- _WORK INSTRUCTION_
Reproduce the lines of the listing exactly, beginning at the top, until the line with "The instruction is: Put" has been reproduced too.

- _RECORDED DATA_

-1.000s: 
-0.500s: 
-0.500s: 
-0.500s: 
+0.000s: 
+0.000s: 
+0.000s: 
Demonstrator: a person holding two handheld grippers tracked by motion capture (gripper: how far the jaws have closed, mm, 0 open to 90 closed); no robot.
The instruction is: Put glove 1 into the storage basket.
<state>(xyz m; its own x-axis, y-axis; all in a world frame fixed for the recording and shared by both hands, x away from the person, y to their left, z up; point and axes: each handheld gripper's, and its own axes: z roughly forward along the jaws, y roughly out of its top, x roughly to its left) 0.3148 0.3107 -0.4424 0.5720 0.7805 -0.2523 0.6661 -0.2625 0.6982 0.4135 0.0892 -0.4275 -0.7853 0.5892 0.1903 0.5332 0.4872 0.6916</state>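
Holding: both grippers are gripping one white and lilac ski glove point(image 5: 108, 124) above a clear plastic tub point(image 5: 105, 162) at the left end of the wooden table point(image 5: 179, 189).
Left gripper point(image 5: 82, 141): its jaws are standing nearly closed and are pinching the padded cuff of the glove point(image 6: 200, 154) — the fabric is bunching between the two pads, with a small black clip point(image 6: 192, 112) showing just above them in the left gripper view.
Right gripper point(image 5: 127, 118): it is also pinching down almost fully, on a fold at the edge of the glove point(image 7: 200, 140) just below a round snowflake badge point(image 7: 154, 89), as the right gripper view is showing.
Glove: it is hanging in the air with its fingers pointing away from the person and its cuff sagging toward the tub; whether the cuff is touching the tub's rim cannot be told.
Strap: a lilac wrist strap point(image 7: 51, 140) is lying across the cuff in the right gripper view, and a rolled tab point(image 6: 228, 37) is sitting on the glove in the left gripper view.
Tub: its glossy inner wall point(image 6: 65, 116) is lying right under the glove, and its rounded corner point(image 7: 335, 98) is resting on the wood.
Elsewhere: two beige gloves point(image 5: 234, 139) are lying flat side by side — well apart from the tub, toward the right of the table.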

- _SOLUTION_
-1.000s: 
-0.500s: 
-0.500s: 
-0.500s: 
+0.000s: 
+0.000s: 
+0.000s: 
Demonstrator: a person holding two handheld grippers tracked by motion capture (gripper: how far the jaws have closed, mm, 0 open to 90 closed); no robot.
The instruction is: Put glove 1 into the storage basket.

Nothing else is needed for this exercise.